Flexible displays have been promised for years, but the technology may finally take off.
Organic light-emitting diodes (OLEDs) are supposedly the next big thing in display technology.
In fact, over the years, several display makers have spent billions of dollars to build new and large OLED fabs. To be sure, OLEDs enable brighter displays, as compared to traditional LCD technology. OLEDs use a series of thin, light-emitting films, which enables the display to produce brighter light.
OLEDs come in two forms–rigid and flexible. In fact, OLEDs promise to enable the long-awaited flexible display, which comes in foldable, rollable and stretchable forms.
So far, though, OLEDs have only fulfilled some of their promises. OLEDs have yet to take off for large-screen TVs, as the manufacturing flow for the technology is complex and difficult. And LCD TVs, the competing technology, are cheap and relatively easy to make.
But OLEDs are making inroads for small-screen devices, at the expense of the traditional technology–LCDs. “OLEDs are seeing market success for smartphones,” said Max McDaniel, director and chief marketing officer for the Display Business Group at Applied Materials.
In fact, OLEDs are also catching on for both smartphones and smartwatches. Apple, LG and Samsung have jumped on the OLED display bandwagon, at least for some products. And Chinese OEMs are also developing a range of devices using OLED displays.
Still, there are challenges in the OLED front. “OLED is a completely different device. You get rid of the backlight. And you now have a red, green and blue OLED material that is deposited on the glass. When you put current through it, it lights up all by itself,” McDaniel said. “The OLEDs themselves are vulnerable to contamination and temperature. They have a low-thermal budget. They can’t be exposed to any water or oxygen. And they can’t be exposed to the usual lithography steps.”
Looking to propel the next wave of OLED displays, Applied Materials has rolled out two new systems. The tools enable the volume production of OLED displays for both mobile products and TVs. The tools include the AKT-20K TFE PECVD and AKT-40K TFE PECVD. The AKT-20K is geared for 925- x 1,500-mm displays, while the AKT-40K is for 1,250- x 2,200-mm products.
Both tools deposit thin-film encapsulation barrier layers that are critical for protecting OLED devices. These high-performance films, deposited at low temperatures of <100°C, address the susceptibility of OLED material to degrade when exposed to environmental elements.
These systems allow display makers to replace the rigid insulating front glass on the devices. All told, the tools will help enable bendable and curved displays for a new generation of devices, according to James Xiao, vice president and general manager of the CVD & EPG Division within Applied’s AKT Display Business Group.
Flexible displays have been promised for years, but now the technology may finally take off. “Flexible OLED displays could be used in four types of form factors: bendable dynamic, foldable dynamic, fixed curved, and flat with a flexible substrate,” said Jennifer Colegrove, chief executive of Touch Display Research.
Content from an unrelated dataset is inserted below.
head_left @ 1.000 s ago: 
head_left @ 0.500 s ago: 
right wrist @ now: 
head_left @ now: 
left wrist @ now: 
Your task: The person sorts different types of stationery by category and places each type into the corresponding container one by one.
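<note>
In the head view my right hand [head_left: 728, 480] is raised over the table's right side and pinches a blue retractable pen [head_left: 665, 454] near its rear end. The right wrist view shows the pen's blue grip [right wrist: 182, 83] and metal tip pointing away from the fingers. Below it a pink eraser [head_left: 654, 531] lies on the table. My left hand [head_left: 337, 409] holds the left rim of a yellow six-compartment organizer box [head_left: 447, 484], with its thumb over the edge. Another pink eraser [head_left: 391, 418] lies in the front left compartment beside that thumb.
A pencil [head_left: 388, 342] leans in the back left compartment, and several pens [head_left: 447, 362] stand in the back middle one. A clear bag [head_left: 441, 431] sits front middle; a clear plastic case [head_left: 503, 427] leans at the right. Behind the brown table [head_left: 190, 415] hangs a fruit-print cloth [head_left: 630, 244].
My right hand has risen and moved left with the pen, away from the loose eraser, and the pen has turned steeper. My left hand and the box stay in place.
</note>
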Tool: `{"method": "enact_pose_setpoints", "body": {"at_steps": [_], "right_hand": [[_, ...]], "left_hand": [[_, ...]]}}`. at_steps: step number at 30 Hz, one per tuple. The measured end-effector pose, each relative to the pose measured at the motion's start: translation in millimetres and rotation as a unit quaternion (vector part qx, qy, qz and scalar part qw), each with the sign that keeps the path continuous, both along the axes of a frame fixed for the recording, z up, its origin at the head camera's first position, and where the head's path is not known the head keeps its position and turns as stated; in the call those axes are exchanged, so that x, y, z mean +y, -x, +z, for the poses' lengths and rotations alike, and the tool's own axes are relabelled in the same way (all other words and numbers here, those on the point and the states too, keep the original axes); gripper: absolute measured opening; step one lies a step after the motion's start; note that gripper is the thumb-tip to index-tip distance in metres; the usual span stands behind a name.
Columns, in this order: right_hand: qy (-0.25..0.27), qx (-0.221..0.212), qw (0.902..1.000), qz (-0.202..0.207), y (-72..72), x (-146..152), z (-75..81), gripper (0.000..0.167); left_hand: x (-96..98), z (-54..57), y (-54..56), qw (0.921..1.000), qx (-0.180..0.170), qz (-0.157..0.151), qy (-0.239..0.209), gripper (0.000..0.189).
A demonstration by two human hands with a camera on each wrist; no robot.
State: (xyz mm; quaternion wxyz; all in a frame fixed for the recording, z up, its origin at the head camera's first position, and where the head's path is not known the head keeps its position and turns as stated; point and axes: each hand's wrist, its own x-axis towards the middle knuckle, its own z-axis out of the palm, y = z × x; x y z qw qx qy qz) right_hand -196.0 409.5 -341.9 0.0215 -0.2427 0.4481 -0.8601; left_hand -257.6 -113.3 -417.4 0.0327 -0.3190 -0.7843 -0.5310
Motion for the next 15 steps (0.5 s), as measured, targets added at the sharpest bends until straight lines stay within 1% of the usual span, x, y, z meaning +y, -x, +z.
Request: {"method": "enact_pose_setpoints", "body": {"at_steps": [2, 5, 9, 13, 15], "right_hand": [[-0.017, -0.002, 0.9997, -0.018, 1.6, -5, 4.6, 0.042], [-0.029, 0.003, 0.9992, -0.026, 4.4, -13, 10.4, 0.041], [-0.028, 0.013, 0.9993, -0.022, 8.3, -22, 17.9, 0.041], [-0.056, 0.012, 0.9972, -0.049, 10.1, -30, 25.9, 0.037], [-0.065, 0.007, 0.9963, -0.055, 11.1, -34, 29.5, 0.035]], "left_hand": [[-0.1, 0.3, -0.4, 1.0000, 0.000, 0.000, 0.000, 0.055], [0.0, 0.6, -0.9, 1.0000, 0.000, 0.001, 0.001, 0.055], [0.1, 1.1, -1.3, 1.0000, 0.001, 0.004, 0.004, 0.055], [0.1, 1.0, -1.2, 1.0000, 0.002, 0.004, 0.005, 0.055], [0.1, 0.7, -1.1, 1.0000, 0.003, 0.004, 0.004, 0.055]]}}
“We forecast that flexible OLED displays will have tremendous growth in the next several years,” Colegrove said. “Flat OLED displays with flexible substrate have been implemented in the Apple Watch because of the thin, lightweight characteristics. However, we forecast this form factor will decrease in the next several years, since it didn’t take advantage of the ‘curve’ characteristic of flexible OLED displays.”
Others have a different viewpoint. “Flexible OLED production yield has improved dramatically over the last few years, which could prompt panel manufacturers to ramp up flexible OLED production lines,” said Jerry Kang, principal analyst at IHS, in a recent report. “Market growth could also accelerate when flexible displays debut in foldable, rollable and stretchable forms.”
In fact, flexible displays are expected to comprise 15% of the total display market revenue in 2024, according to the research firm. As flexible OLED production continues to improve, revenue from flexible display production will expand at a compound annual growth rate of 44% from 2014, to reach $23 billion in 2024, according to IHS.
Flexible displays are feeding the market for various applications. For example, LG Electronics and Samsung have both applied flexible OLEDs to their flagship smartphones. The Apple Watch, which uses flexible display technology, has also added to the momentum of OLED in wearable devices. “Flexible display technology is not only gathering heated attention from electronics giants, but it is also stimulating startups to experiment with novel applications and innovations,” Kang said.